The owner of one of the world’s largest collections of World War I- and World War II-era planes is selling off his aircraft and said he may have to close the Military Aviation Museum in Pungo.

Gerald Yagen said on Monday he no longer can afford to keep the collection and, likely, the museum. The announcement shocked warplane enthusiasts and city officials who’d embraced the unique attraction in the city’s rural south.

“I’m subsidizing it heavily every year and my business no longer allows me to do that financially, and therefore I don’t have a solution for it,” Yagen said.

He said the four vocational trade schools he owned, including the Aviation Institute of Maintenance, Centura College and Tidewater Tech, have been acquired by another business. He declined to elaborate. On Tuesday morning, Yagen said his school were in the process of being acquired and negotiations are ongoing.
For years, Yagen, an avid pilot, has scoured the globe looking for old planes to refurbish and fly. In 2008, he opened the Military Aviation Museum and has expanded it several times, once to include a two-story 1941 British air tower that he had shipped piece-by-piece to Virginia Beach. In the past, Yagen has teamed up with the Virginia Symphony Orchestra to coordinate events featuring music and vintage planes, and has shown warplane-themed movies in a museum hangar.

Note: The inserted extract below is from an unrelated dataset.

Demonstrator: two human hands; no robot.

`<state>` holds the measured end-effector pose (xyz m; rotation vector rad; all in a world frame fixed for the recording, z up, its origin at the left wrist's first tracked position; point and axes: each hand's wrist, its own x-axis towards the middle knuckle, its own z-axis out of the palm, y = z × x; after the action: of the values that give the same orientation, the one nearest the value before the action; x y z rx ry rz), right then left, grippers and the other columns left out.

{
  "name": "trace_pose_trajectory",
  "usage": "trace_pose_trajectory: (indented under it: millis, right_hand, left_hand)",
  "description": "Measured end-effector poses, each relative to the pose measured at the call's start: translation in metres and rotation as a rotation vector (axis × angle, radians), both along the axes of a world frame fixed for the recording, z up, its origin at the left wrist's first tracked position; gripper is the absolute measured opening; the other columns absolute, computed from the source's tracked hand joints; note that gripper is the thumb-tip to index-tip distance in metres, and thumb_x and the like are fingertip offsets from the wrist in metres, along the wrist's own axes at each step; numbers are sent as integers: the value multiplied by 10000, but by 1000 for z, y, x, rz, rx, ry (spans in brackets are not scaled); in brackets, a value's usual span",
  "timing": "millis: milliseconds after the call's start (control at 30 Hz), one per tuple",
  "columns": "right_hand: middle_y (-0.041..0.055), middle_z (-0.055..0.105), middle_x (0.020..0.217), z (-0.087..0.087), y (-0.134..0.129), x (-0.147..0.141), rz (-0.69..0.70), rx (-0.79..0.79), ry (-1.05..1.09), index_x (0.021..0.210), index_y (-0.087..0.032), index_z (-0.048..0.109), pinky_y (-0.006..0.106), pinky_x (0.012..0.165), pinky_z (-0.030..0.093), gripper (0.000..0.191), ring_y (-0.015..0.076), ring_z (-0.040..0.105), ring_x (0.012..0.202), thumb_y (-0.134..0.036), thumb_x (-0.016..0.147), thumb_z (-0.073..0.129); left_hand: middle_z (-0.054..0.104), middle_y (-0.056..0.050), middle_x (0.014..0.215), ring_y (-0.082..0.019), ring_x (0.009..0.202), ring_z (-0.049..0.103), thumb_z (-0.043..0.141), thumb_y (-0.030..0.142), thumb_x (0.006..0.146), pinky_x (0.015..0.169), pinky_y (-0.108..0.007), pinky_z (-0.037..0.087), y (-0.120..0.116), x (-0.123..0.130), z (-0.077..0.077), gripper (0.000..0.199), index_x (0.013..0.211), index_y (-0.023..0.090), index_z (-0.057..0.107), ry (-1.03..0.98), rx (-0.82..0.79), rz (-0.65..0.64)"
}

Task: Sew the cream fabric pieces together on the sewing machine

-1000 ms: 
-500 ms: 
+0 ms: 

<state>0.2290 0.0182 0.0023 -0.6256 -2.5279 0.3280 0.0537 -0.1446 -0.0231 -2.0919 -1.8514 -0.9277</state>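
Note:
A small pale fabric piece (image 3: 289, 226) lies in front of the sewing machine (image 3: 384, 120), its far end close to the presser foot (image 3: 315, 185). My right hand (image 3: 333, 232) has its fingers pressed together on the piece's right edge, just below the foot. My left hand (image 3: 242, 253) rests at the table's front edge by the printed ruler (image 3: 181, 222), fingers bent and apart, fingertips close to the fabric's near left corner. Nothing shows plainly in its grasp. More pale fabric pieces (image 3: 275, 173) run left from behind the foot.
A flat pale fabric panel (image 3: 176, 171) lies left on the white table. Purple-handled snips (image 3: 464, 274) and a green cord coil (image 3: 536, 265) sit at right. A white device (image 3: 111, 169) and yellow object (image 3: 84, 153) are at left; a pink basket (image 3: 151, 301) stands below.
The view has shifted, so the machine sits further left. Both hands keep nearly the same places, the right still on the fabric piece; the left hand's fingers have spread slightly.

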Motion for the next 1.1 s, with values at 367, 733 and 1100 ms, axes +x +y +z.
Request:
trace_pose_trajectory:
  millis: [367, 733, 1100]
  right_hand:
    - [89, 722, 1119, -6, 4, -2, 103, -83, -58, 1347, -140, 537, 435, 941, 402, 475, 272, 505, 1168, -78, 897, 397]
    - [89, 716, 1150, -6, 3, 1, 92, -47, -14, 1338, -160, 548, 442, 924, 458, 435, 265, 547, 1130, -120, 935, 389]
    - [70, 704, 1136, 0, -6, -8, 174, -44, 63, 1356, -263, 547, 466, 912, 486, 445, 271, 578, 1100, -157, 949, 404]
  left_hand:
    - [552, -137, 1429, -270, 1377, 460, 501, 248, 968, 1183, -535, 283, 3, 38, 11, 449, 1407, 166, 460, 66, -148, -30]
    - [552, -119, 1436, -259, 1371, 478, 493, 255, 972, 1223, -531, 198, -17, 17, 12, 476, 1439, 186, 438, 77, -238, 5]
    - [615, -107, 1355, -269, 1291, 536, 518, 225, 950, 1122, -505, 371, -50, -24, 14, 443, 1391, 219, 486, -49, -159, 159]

Last spring, Yagen brought to Virginia Beach what is believed to be the world’s last flying de Havilland Mosquito, a Canadian-built fighter plane used by the British in World War II.

Historic plane enthusiasts were surprised to learn Yagen was selling his collection.

“I’m just flabbergasted,” said Dan Hagedorn, curator of The Museum of Flight in Seattle. “I thought everything was going quite well for him.”

Hagedorn said Yagen was known for the rare ability to renovate planes in a historically accurate manner while at the same time keeping them functional.

“He mixed the best of both worlds,” he said. “His color schemes and detail in instrumentation has always been exemplary. There just aren’t that many folks in the world that can do that. He was sort of in a category by himself.”

City officials said they didn’t see Yagen’s announcement coming.

“I’m really shocked,” Councilman Jim Wood said. “I was just down there with my Rotary Club a month ago. We had breakfast, toured the museum. There were people working on the planes. They were talking about expansion planes. This is really sudden.”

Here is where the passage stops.